### Task directions
Copy the listing that follows exactly. Its pictures do not belong in the copy.

### The data
══════════════════════════════
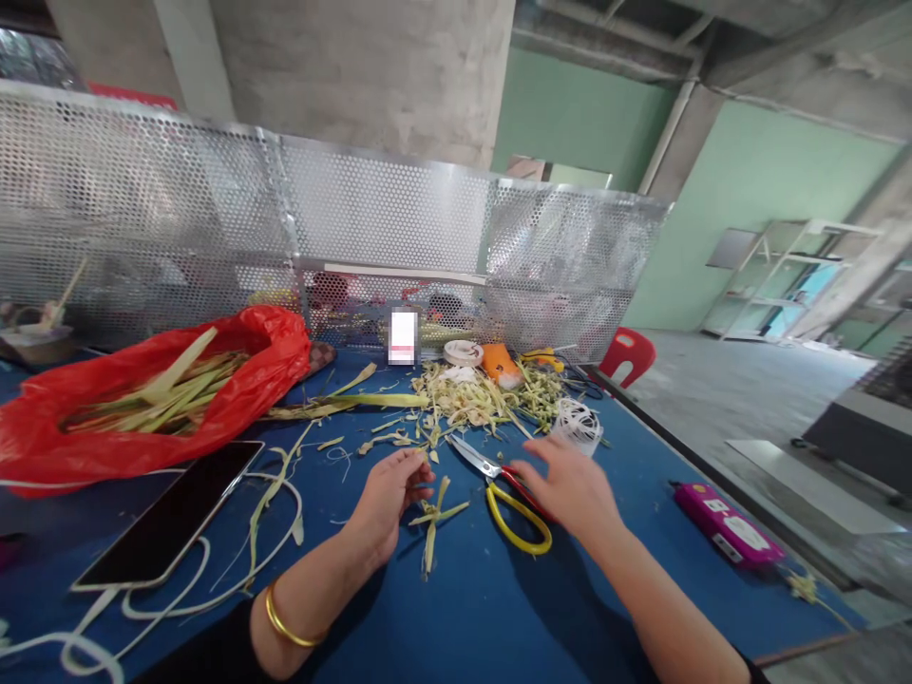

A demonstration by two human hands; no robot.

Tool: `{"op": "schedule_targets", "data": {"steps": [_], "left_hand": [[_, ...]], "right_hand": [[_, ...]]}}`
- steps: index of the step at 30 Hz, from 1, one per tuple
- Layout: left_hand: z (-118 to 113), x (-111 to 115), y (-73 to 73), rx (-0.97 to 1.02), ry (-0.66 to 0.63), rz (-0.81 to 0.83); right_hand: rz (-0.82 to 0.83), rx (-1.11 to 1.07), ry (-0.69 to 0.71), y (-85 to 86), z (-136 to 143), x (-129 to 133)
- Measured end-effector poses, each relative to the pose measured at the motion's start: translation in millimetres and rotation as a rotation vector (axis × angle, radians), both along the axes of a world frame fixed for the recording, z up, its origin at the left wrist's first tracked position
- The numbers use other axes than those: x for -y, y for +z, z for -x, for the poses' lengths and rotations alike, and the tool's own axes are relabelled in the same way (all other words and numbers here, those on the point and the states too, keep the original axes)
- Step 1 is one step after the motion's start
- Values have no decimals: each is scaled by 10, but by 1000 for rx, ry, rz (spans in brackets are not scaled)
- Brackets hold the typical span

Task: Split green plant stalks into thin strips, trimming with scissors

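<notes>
**Right hand [574,483] spread over long-bladed scissors [490,469] with red and yellow handles on a blue, flat-topped desk [456,632]**

The scissors lie near the middle of the desk, their silver blades slightly parted and pointing away from the person. The right hand is over the red handle with its fingers apart and unclenched; whether they touch the handle cannot be told. The yellow loop lies uncovered on the desk.

The left hand [391,494] is to the left of the scissors, its fingers curled with the tips close together. Whether they pinch anything cannot be told. A gold-coloured, smooth bangle [286,622] circles that wrist. Just beside the left hand, between it and the yellow loop, a small cross of pale green, flat plant strips [431,517] lies on the desk.

Beyond the hands spreads a loose heap of pale yellow-green plant scraps [466,404]. At its far edge are a white, ring-shaped roll of tape [463,353] and a crumpled orange packet [500,362]; a coil of thin white cord [579,424] is at its right side.

On the left, an open, shiny red plastic bag [285,344] holds long, dry green-and-brown stalks [167,391]. In front of it lies a black-screened, flat rectangular device [171,521] beside a looping white cable [186,605]. A purple, oblong box [727,524] lies near the desk's right edge.
</notes>
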State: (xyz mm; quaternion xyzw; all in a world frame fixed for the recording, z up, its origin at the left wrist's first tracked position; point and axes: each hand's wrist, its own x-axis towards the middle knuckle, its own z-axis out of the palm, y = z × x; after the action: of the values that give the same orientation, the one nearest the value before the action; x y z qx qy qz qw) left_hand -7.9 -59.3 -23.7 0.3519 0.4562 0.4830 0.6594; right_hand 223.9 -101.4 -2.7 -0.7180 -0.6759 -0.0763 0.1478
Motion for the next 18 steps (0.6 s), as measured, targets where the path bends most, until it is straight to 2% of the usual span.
{"op": "schedule_targets", "data": {"steps": [2, 3, 4, 6, 7, 9, 14, 18], "left_hand": [[-7, -7, -27, 10, -5, 0], [-9, -10, -36, 12, -5, 3], [-11, -11, -41, 13, -4, 10], [-8, -11, -36, 14, 3, 21], [-5, -10, -27, 15, 5, 25], [4, -5, -5, 17, 6, 27], [9, 8, 14, 16, -18, 38], [-1, 15, 11, 19, -29, 39]], "right_hand": [[-206, 107, -207, 120, -215, -103], [-235, 157, -293, 165, -331, -172], [-205, 175, -369, 199, -443, -248], [33, 114, -417, 230, -635, -393], [147, 79, -388, 232, -710, -454], [233, 51, -310, 225, -821, -540], [319, 11, -33, 239, -995, -589], [342, 1, 69, 283, -1032, -559]]}}
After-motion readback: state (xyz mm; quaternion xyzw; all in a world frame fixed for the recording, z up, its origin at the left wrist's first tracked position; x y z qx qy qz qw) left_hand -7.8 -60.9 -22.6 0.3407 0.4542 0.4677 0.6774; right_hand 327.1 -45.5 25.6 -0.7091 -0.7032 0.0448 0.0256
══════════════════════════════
### Problem solution
A demonstration by two human hands; no robot.

Tool: `{"op": "schedule_targets", "data": {"steps": [_], "left_hand": [[_, ...]], "right_hand": [[_, ...]]}}`
- steps: index of the step at 30 Hz, from 1, one per tuple
- Layout: left_hand: z (-118 to 113), x (-111 to 115), y (-73 to 73), rx (-0.97 to 1.02), ry (-0.66 to 0.63), rz (-0.81 to 0.83); right_hand: rz (-0.82 to 0.83), rx (-1.11 to 1.07), ry (-0.69 to 0.71), y (-85 to 86), z (-136 to 143), x (-129 to 133)
- Measured end-effector poses, each relative to the pose measured at the motion's start: translation in millimetres and rotation as a rotation vector (axis × angle, radians), both along the axes of a world frame fixed for the recording, z up, its origin at the left wrist's first tracked position
- The numbers use other axes than those: x for -y, y for +z, z for -x, for the poses' lengths and rotations alike, and the tool's own axes are relabelled in the same way (all other words and numbers here, those on the point and the states too, keep the original axes)
- Step 1 is one step after the motion's start
- Values have no decimals: each is scaled by 10, but by 1000 for rx, ry, rz (spans in brackets are not scaled)
- Brackets hold the typical span

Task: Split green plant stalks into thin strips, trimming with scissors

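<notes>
**Right hand [574,483] spread over long-bladed scissors [490,469] with red and yellow handles on a blue, flat-topped desk [456,632]**

The scissors lie near the middle of the desk, their silver blades slightly parted and pointing away from the person. The right hand is over the red handle with its fingers apart and unclenched; whether they touch the handle cannot be told. The yellow loop lies uncovered on the desk.

The left hand [391,494] is to the left of the scissors, its fingers curled with the tips close together. Whether they pinch anything cannot be told. A gold-coloured, smooth bangle [286,622] circles that wrist. Just beside the left hand, between it and the yellow loop, a small cross of pale green, flat plant strips [431,517] lies on the desk.

Beyond the hands spreads a loose heap of pale yellow-green plant scraps [466,404]. At its far edge are a white, ring-shaped roll of tape [463,353] and a crumpled orange packet [500,362]; a coil of thin white cord [579,424] is at its right side.

On the left, an open, shiny red plastic bag [285,344] holds long, dry green-and-brown stalks [167,391]. In front of it lies a black-screened, flat rectangular device [171,521] beside a looping white cable [186,605]. A purple, oblong box [727,524] lies near the desk's right edge.
</notes>
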State: (xyz mm; quaternion xyzw; all in a world frame fixed for the recording, z up, its origin at the left wrist's first tracked position; point and axes: each hand's wrist, its own x-axis towards the middle knuckle, its own z-axis out of the palm, y = z × x; after the action: of the values that give the same orientation, the one nearest the value before the action; x y z qx qy qz qw) left_hand -7.9 -59.3 -23.7 0.3519 0.4562 0.4830 0.6594; right_hand 223.9 -101.4 -2.7 -0.7180 -0.6759 -0.0763 0.1478
Motion for the next 18 steps (0.6 s), as measured, targets where the path bends most, until it is straight to 2% of the usual span.
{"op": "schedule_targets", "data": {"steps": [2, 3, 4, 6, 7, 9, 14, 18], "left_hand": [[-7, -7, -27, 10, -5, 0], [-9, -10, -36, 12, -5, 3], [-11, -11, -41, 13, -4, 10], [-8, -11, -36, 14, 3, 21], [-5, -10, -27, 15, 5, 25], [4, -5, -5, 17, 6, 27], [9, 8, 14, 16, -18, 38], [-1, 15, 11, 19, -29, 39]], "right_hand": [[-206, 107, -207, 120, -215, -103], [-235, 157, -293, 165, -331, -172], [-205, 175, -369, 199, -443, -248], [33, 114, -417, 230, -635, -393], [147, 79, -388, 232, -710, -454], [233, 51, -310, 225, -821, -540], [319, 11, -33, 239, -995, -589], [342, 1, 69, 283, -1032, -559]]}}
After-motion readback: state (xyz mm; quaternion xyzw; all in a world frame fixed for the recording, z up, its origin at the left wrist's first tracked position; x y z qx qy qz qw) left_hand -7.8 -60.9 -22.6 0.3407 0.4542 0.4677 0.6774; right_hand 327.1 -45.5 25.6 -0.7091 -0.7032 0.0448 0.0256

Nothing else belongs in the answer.